In Vivo Brain Glucose Measurements: Differential Normal Pulse Voltammetry with Enzyme-Modified Carbon Fiber Microelectrodes

Abstract

The enzyme glucose oxidase was immobilized on the surface of carbon fiber microelectrodes (CFMEs) either by cross-linking in glutaraldehyde vapor or by enzyme entrapment in electropolymerized films of m-phenylenediamine or resorcinol. The cross-linked enzymatic layer was, in the given conditions, covered with an additional membrane of Nafion or cellulose acetate. The prepared glucose sensors were tested using differential normal pulse voltammetry (DNPV, in which the scan comprises successive double pulses (“prepulse and pulse”), the prepulses are of increasing amplitude, and the current measured is the differential of the current existing between each prepulse and pulse).

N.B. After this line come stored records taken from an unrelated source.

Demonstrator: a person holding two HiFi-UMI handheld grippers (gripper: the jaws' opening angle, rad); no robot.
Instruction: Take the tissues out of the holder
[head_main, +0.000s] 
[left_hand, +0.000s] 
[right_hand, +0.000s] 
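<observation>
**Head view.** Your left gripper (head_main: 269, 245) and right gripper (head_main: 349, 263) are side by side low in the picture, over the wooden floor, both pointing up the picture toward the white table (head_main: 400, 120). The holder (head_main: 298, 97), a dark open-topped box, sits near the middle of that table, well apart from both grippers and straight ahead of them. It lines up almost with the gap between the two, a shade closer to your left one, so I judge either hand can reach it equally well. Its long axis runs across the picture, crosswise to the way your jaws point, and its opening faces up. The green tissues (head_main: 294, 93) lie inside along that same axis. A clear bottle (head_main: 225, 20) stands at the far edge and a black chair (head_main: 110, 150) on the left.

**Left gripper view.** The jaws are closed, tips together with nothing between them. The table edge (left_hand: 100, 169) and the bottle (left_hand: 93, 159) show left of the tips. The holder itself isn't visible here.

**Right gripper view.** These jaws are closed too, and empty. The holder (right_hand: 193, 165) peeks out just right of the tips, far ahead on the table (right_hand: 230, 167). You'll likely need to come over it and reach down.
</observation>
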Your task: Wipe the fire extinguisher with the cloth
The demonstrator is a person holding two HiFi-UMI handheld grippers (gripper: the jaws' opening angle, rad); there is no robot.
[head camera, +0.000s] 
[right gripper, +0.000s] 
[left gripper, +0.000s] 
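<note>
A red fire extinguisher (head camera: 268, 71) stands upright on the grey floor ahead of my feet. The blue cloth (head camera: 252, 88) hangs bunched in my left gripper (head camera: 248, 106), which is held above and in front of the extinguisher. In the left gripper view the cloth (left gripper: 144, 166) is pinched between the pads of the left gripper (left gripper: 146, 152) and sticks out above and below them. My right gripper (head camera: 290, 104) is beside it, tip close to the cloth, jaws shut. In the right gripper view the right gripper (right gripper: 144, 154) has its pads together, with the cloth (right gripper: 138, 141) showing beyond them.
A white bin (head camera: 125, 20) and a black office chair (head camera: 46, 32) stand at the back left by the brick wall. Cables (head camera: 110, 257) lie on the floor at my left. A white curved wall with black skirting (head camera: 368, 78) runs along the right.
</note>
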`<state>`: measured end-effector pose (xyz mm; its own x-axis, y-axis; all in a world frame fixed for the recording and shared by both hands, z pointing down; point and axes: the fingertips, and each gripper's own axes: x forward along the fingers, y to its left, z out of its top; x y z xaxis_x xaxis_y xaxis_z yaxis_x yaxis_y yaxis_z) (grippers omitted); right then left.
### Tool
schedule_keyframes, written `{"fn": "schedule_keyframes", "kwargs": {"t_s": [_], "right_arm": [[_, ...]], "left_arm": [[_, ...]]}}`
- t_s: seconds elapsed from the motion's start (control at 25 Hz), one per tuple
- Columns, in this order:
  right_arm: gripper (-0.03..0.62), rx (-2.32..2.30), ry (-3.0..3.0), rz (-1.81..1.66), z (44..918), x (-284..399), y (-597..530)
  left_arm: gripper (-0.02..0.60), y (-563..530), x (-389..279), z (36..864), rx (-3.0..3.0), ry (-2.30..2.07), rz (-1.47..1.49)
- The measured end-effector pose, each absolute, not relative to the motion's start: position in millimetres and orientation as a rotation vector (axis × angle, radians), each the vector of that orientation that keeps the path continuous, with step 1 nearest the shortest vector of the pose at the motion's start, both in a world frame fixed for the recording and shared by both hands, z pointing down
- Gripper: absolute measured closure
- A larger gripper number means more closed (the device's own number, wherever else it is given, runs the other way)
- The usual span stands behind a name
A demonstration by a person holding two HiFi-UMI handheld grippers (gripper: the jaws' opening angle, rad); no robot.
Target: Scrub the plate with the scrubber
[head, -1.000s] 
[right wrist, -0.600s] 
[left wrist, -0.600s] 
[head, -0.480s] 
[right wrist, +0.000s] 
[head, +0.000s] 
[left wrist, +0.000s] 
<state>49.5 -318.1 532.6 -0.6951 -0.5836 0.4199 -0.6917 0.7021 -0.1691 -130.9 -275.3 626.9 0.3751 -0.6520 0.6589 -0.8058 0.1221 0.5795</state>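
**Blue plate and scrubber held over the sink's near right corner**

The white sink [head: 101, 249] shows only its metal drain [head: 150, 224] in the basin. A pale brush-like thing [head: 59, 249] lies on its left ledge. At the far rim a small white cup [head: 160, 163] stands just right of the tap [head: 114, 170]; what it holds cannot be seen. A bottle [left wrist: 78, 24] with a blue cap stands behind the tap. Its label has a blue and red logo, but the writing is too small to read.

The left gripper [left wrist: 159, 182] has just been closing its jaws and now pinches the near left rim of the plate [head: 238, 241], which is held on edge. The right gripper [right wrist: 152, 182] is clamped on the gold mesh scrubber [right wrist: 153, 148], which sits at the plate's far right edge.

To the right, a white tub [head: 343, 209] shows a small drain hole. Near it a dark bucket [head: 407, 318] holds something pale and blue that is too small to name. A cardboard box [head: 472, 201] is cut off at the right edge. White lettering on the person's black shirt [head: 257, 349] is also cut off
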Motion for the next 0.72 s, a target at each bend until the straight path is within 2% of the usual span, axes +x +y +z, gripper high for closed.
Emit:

With properly chosen DNPV parameters, the response to glucose presented a peak at a potential of about 1 V versus an Ag/AgCl reference, owing to the oxidation of enzymatically produced hydrogen peroxide. The calibration curves obtained (peak height/glucose concentration) were linear from 0.3−0.5 up to 1.5−6.5 mM and showed a sensitivity ranging from 1.4 up to 34.5 mA M^-1 cm^-2, depending on the sensor type. The DNPV response to glucose exhibited an essential insensitivity toward easily oxidizable interfering substances such as ascorbic acid and acetaminophen present at physiological concentrations. Peptides, the interfering species typical of the cerebral medium, were effectively retained by the above additional membranes. Concentration values of glucose in plasma and cerebrospinal fluid, determined in vitro from the DNPV peak height, agreed well with those measured by standard procedures. In the anesthetized rat, extracellular brain concentration of glucose was also monitored during administration of either insulin or glucagon. Under such pharmacological conditions, the changes observed in the peak height were in perfect agreement with the known effects induced by both substances.